Both siblings have a gambling (water quality) problem and are terrible poker players. Whenever they’re feeling flush with cash (when other forms of nitrogen have been converted to nitrate) they blow some of it playing cards (nitrate easily leaches out of the root zone when it rains), but the extent of the losses vary and debts aren’t always collected right away (nitrate leached out of the root zone may not immediately reach streams). They struggle with temptation more than their cousins (alfalfa and small grains) because they come from a broken home (the soil is fallow for large parts of the year) and because bills and income don’t arrive at the same time (there is a mismatch between the timing of maximum nitrogen and water availability and crop nitrogen and water use).
“”Okay, Dan, that’s very clever, but what’s your point?

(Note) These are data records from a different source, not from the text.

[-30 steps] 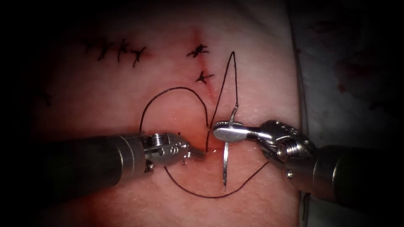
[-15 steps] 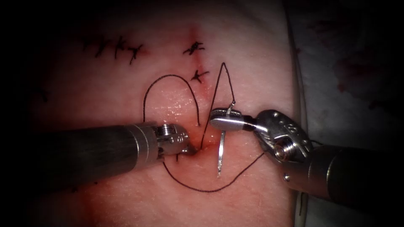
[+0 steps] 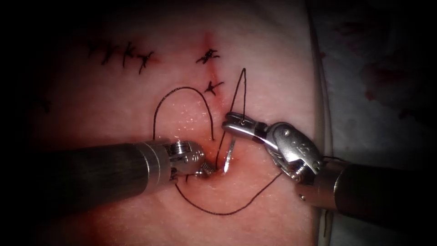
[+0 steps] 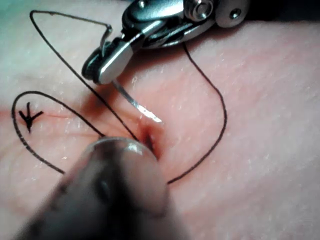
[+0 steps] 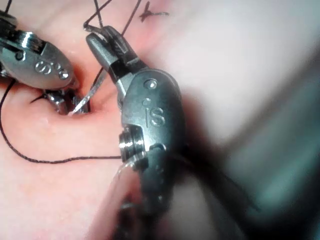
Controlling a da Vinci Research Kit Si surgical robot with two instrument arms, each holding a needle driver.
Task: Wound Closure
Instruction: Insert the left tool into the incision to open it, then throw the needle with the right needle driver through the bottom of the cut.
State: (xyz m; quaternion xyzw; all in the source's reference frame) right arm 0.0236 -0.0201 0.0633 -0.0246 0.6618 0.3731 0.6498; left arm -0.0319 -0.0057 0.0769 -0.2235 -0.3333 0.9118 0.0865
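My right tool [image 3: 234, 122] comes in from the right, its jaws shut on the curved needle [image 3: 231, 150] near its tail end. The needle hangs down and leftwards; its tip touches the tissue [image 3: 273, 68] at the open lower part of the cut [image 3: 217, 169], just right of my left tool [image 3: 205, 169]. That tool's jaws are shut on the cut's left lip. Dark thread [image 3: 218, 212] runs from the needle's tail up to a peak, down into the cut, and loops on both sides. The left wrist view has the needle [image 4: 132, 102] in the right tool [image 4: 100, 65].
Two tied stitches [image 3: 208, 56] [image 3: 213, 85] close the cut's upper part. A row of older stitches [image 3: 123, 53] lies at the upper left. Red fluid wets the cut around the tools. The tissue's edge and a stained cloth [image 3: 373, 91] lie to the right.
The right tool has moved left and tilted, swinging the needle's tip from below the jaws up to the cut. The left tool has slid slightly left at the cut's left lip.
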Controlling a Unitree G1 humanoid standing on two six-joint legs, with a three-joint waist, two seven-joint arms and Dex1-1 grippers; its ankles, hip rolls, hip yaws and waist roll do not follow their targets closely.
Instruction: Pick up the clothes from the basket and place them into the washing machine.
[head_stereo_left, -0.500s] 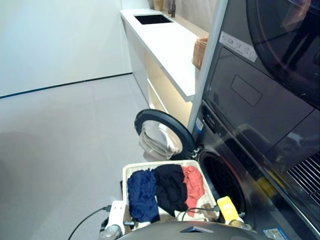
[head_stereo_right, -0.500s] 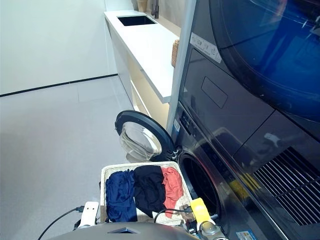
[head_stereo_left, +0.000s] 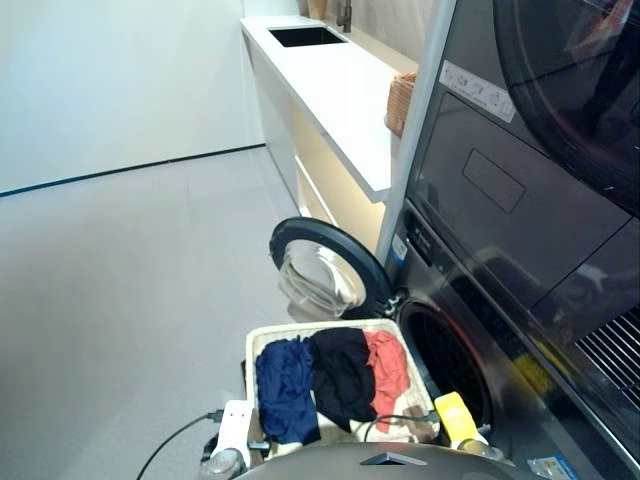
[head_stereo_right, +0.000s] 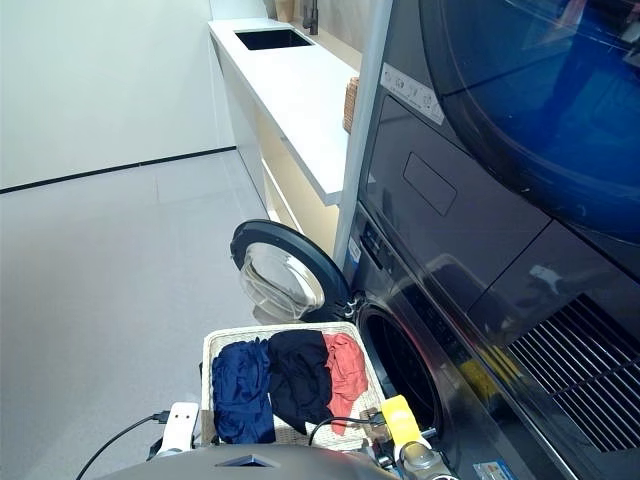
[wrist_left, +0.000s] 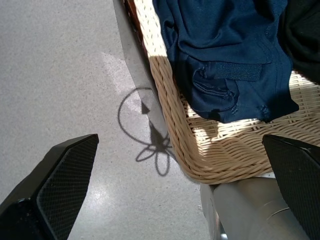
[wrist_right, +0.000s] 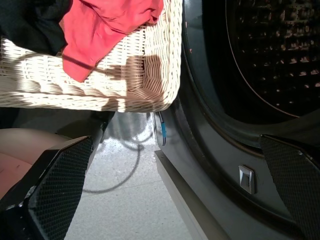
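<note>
Pale grey floor (head_stereo_left: 130, 300) stretched away from the washing machine (head_stereo_left: 470, 330), with a white counter (head_stereo_left: 335, 85) running along the wall beyond it. From the head cameras, the machine's round door (head_stereo_left: 325, 270) hung open, and its dark drum hole (head_stereo_left: 447, 365) faced the basket (head_stereo_left: 262, 336) standing just beside it. Three garments lay side by side in the basket: the coral red one (head_stereo_left: 387, 368) nearest the drum, the black one (head_stereo_left: 343, 375) in the middle, the navy one (head_stereo_left: 287, 388) farthest from it.

From the left wrist camera, the left gripper (wrist_left: 182, 190) was spread wide and empty, poised over the basket's corner, the navy garment close ahead.

From the right wrist camera, the right gripper (wrist_right: 172, 192) was likewise spread and empty, between the basket's end and the drum, the red garment draped over the rim nearby.
</note>
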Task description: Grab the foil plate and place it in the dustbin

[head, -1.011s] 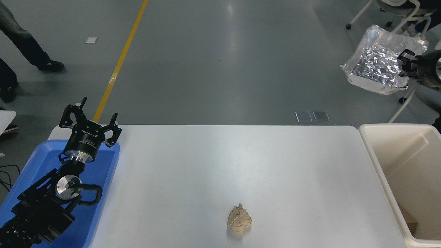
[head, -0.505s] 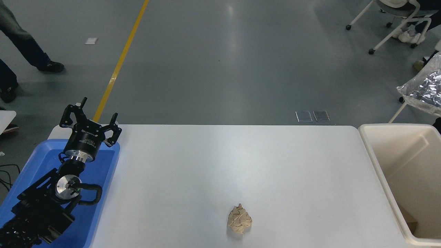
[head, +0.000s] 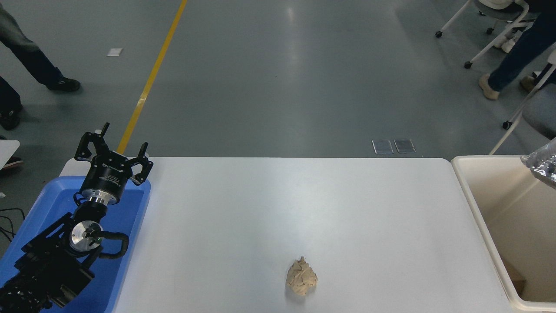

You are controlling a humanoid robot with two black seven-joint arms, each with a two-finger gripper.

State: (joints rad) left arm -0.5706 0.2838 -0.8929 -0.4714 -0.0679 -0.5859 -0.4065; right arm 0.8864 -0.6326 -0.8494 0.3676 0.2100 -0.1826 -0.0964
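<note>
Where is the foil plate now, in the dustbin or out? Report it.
Cannot tell for sure. Only a corner of the foil plate shows at the right edge, over the dustbin opening near its rim; whether it is released is out of view.

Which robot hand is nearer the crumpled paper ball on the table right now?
Left, as far as can be seen. The left hand is parked over the blue tray, far left of the paper ball. The right hand is out of view.

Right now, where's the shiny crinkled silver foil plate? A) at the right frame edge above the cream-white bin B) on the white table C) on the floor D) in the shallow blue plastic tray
A: only a corner of the foil plate shows, over the cream-white bin; its holder is out of view.
</note>
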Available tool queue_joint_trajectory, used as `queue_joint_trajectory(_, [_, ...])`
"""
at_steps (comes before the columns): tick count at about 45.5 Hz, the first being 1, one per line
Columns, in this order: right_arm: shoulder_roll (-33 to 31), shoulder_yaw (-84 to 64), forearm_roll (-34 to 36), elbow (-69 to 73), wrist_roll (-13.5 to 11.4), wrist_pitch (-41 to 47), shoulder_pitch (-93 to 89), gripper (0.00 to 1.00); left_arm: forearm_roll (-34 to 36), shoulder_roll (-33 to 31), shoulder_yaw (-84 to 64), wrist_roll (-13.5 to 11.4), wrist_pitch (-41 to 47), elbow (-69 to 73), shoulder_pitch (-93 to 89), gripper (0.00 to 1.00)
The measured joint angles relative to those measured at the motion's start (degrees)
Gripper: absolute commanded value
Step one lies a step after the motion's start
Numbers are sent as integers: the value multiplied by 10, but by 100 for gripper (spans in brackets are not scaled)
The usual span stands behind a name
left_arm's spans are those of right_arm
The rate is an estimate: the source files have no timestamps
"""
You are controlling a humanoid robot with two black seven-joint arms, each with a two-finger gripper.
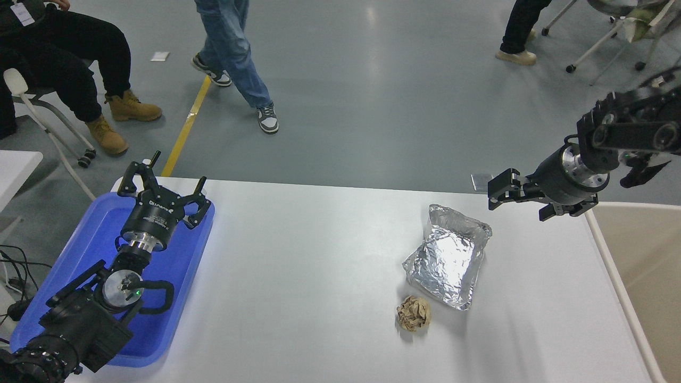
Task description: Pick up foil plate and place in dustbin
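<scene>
Shiny silver crinkled aluminium-foil plate (448, 259) is lying flat and open side up on the white desk (298, 276), right of centre. Its long axis is running from the near-left corner to the far-right corner. Nothing is gripping it.

The right hand (518, 199) is being held in the air above the desk's far right edge, just beyond and to the right of the plate's far end. From the hand, the plate is lying nearer the camera and to the left, and lower. The fingers are spread fairly wide with nothing between them. The wrist is turned so the hand is pointing leftwards, roughly level, not down at the plate. The right arm is being brought in from the right edge.

The right hand is much the nearer one. The left hand (159, 186) is parked with fingers spread above the blue plastic tray (175, 287) at the lower left, well apart from the plate.

Judgement: the reach is under way and the grasp is not yet made. The far rim is probably the easiest place to pinch. Thin foil is likely to deform.

The large beige plastic dustbin (617, 276) is standing against the desk's right side. A small brown wadded paper ball (414, 314) is lying just beside the plate's near end.
</scene>
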Motion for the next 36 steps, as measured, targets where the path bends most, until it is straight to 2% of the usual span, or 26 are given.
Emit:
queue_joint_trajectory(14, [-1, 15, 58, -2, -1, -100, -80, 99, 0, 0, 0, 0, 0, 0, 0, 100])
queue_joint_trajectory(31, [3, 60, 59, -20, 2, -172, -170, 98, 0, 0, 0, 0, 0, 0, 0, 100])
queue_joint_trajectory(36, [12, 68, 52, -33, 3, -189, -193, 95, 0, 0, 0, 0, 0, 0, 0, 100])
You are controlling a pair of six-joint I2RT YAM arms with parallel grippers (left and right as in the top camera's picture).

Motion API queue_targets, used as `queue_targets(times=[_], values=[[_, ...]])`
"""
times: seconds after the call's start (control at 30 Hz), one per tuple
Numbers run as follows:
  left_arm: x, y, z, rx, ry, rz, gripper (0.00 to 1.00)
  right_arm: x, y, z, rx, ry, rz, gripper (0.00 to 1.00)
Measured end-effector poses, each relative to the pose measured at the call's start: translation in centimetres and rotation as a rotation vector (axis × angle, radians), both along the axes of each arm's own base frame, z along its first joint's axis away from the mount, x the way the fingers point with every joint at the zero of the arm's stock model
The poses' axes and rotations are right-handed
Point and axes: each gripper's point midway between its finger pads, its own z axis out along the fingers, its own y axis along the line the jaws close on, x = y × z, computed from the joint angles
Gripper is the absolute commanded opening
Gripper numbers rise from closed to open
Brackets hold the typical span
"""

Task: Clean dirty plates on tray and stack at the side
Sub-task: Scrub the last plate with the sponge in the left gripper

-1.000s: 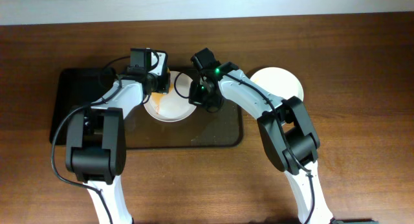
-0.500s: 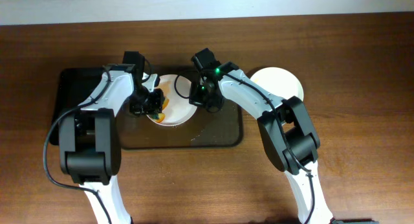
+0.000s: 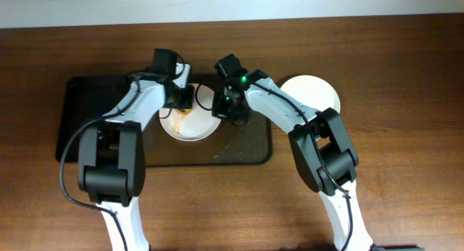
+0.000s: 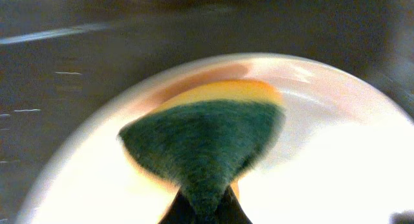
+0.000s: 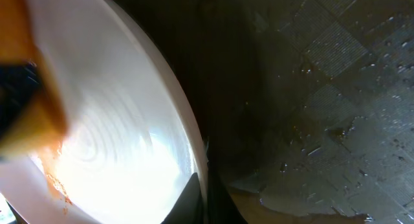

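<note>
Plate (image 3: 190, 125) with orange smears lies on a black tray (image 3: 90, 113), with a gripper on either side.

From overhead, the left gripper (image 3: 180, 99) sits at the plate's 12 o'clock, closed on a green and yellow sponge (image 4: 204, 143) that presses its green face to the plate. The right gripper (image 3: 223, 112) pinches the rim at 3 o'clock. The tray holds this plate, and its floor is beaded with water. Being round, the plate has no long axis; flat or tilted cannot be told. A clean plate (image 3: 313, 91) rests on the table (image 3: 406, 77), off the tray toward 3 o'clock.
</note>
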Motion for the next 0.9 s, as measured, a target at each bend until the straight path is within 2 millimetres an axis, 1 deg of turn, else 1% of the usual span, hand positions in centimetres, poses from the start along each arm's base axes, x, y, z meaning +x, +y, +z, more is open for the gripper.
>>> queue_targets(times=[0.03, 0.1, 0.13, 0.17, 0.2, 0.23, 0.3, 0.37, 0.43, 0.47, 0.5, 0.53, 0.6, 0.67, 0.8, 0.9], values=[[-0.8, -1.2, -0.1, -0.010, 0.020, -0.056, 0.00, 0.0, 0.0, 0.0, 0.000, 0.000, 0.000, 0.04], [-2.5, -2.5, -0.2, -0.030, 0.073, -0.146, 0.00, 0.0, 0.0, 0.0, -0.001, 0.001, 0.001, 0.04], [-3.0, -2.6, -0.3, -0.037, 0.090, -0.166, 0.00, 0.0, 0.0, 0.0, -0.001, 0.001, 0.001, 0.04], [-4.3, -2.6, -0.3, -0.046, 0.140, -0.189, 0.00, 0.0, 0.0, 0.0, -0.002, 0.000, 0.003, 0.04], [-4.9, -2.6, -0.3, -0.051, 0.163, -0.202, 0.00, 0.0, 0.0, 0.0, -0.002, 0.000, 0.004, 0.04], [-5.5, -2.2, -0.4, -0.050, 0.196, -0.190, 0.01, 0.0, 0.0, 0.0, -0.002, 0.000, 0.004, 0.04], [-6.4, -0.7, -0.5, -0.009, 0.256, -0.095, 0.00, 0.0, 0.0, 0.0, -0.001, 0.000, 0.004, 0.04], [-6.8, 1.6, -0.5, 0.067, 0.292, 0.029, 0.01, 0.0, 0.0, 0.0, -0.001, 0.000, 0.004, 0.04], [-6.5, 4.4, -0.5, 0.147, 0.291, 0.167, 0.01, 0.0, 0.0, 0.0, -0.001, 0.000, 0.004, 0.04], [-6.2, 5.5, -0.5, 0.177, 0.280, 0.221, 0.00, 0.0, 0.0, 0.0, -0.001, 0.000, 0.004, 0.04], [-5.6, 6.2, -0.4, 0.199, 0.253, 0.265, 0.00, -0.1, 0.0, 0.0, 0.000, -0.001, 0.008, 0.04], [-4.5, 6.7, -0.3, 0.213, 0.204, 0.306, 0.00, -0.1, 0.1, 0.0, 0.002, -0.002, 0.016, 0.04], [-2.9, 6.9, -0.1, 0.221, 0.131, 0.344, 0.01, -0.1, 0.2, 0.1, 0.009, -0.003, 0.026, 0.04], [-2.3, 7.0, -0.1, 0.228, 0.104, 0.362, 0.01, -0.1, 0.5, 0.1, 0.023, -0.004, 0.036, 0.04], [-2.6, 7.0, -0.3, 0.218, 0.111, 0.326, 0.01, -0.1, 0.4, 0.2, 0.040, 0.002, 0.043, 0.04], [-3.7, 6.9, -0.6, 0.191, 0.146, 0.293, 0.00, -0.1, 0.4, 0.3, 0.071, 0.018, 0.053, 0.04]])
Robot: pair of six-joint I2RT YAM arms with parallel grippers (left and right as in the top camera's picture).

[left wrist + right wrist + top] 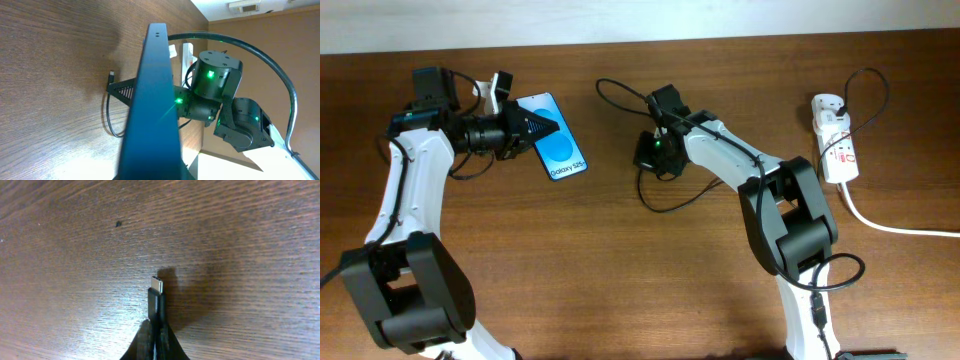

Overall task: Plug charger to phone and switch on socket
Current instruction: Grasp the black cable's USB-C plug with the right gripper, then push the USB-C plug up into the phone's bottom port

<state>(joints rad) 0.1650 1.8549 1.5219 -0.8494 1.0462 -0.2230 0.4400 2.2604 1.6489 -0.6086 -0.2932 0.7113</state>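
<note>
The phone (558,142) has a bright blue screen with white text, and its screen faces up at the left of the table. My left gripper (536,127) is shut on its top-left end. In the left wrist view the phone (152,100) shows edge-on, running up from my fingers. My right gripper (648,155) is shut on the charger's black connector (157,292), whose metal tip sticks out just over the wood. The thin black charger cable (665,205) loops around the right gripper. The white socket (835,145) with red markings lies at the far right, away from both grippers.
The socket's thick white cord (890,228) runs off the right edge. A black cable (872,82) arcs above the socket. The right arm (215,100), with green lights, faces the phone's far end in the left wrist view. Bare brown wood lies between phone and connector.
</note>
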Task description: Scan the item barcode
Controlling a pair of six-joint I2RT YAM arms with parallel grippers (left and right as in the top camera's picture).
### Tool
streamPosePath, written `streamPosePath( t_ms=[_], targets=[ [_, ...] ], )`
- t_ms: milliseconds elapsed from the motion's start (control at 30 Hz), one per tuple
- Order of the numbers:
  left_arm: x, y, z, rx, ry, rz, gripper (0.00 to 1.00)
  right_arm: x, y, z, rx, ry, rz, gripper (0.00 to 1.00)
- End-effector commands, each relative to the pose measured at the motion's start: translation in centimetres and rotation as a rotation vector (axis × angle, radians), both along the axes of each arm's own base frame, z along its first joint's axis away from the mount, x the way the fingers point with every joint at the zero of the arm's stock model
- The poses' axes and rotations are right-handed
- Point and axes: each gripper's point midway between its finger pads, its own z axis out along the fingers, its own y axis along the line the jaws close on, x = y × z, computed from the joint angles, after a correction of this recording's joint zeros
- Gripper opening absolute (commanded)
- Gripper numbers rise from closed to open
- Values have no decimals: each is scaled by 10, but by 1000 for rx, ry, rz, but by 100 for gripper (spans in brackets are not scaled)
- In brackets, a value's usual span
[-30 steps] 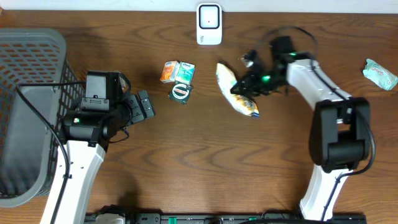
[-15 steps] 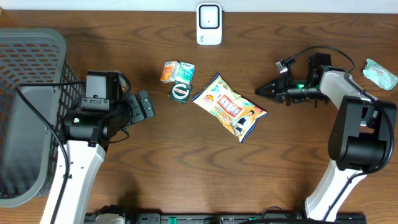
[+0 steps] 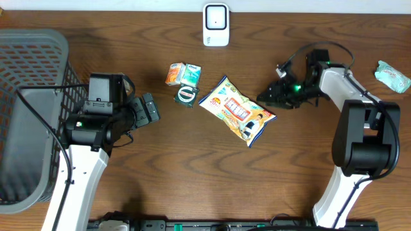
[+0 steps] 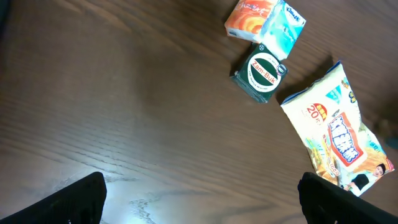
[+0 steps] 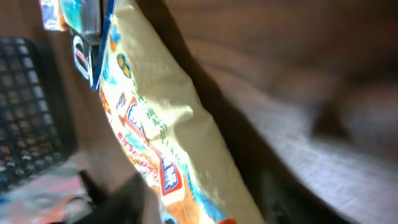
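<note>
The item, a yellow snack bag, lies flat, printed face up, in the middle of the table. It also shows in the left wrist view. A white scanner stands at the back edge. My right gripper is low at the bag's right edge with its fingers apart. In the right wrist view the bag fills the space in front of the right gripper; I cannot tell whether they touch. My left gripper hovers wide open and empty left of the bag, and in its own view the left gripper is over bare wood.
A grey basket fills the left side. An orange pack, a teal tissue pack and a green round tin lie just left of the bag. A teal packet lies at the far right.
A second ago the right gripper held the bag on edge; it dropped the bag flat and drew back right, shut. Now it has come back to the bag's edge and opened. The left arm stayed still.
</note>
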Motion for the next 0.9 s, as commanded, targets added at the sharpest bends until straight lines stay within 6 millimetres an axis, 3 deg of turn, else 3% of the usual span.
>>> streamPosePath(
  t_ms=[0, 100, 333, 467, 600, 700, 767, 867],
  targets=[
    [2, 4, 2, 12, -6, 10, 98, 22, -3, 11, -68, -103, 19, 75],
    [2, 4, 2, 12, -6, 10, 98, 27, 3, 12, -72, -159, 54, 87],
    [2, 4, 2, 12, -6, 10, 98, 13, 19, -8, -179, -137, 123, 94],
    [2, 4, 2, 12, -6, 10, 98, -5, 41, -19, -195, -114, 189, 95],
    [2, 4, 2, 12, -6, 10, 98, -18, 49, -30, -260, -95, 234, 91],
    [2, 4, 2, 12, -6, 10, 97, -27, 49, -41, -330, -84, 264, 85],
    [2, 4, 2, 12, -6, 10, 98, -34, 51, -46, -340, -73, 279, 75],
    [2, 4, 2, 12, -6, 10, 98, -43, 54, -50, -340, -54, 294, 40]
  ],
)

Well, having compared the soil to a trust fund, I can now say “don’t confuse net worth with income.” You’ve probably heard that there 10,000 pounds per acre of nitrogen stored in a rich Iowa soil. That’s true but misleading. The amount actually released each year by decomposing organic matter (net mineralization) is only a few percent of that, comparable in size and importance to fertilizer or manure. Here’s an example nitrogen budget.
On average and over the long-term, we know that fields and watersheds with higher nitrogen applications (taking into account both manure and commercial fertilizer) leach more nitrate into the water. On average and over the long-term, we know that that farmers can profit by reducing their application rate to the Maximum Return To Nitrogen (the point at which another pound of nitrogen does not produce a big enough yield bump to offset the fertilizer costs). Right now, with corn prices high but fertilizer prices going nuts, the MRTN is 136 pounds per acre for corn following soybeans, while in the most recent survey I could find, farmers reported applying an average of 172 pounds per acre. So there’s room to save money while improving water quality!
But having compared nitrate leaching to gambling, I can also say “don’t confuse a balance sheet problem with a cash flow problem.” In any given year, it’s always a gamble how much of the nitrogen that’s applied will be washed away and how much will be available to the crop. Maybe some farmers are passing up on an opportunity to increase their profits because they’re not comfortable with the short-term risks.
Farmers say that extra nitrogen is cheap insurance. If that’s true, maybe we need crop insurance that makes it easier to do the right thing, not a more precise calculator.
By my calculations, over 65% percent of the nitrogen load in Ioway Creek on May 20 came from less than 1 percent of the land area in the watershed. We still don’t know why.
Revised May 31
Many people assume that fertilizer applied to turf grass is a major source of nitrogen and phosphorus pollution in Iowa. At a presentation to the Ames City Council, I was asked if a public awareness campaign aimed at lawn care professionals and homeowners would be an effective way to improve water quality in Ioway Creek. If we’re talking nitrogen, I don’t think so:
Because turfgrass covers a tiny proportion of the land in most Iowa watersheds, compared to cropland.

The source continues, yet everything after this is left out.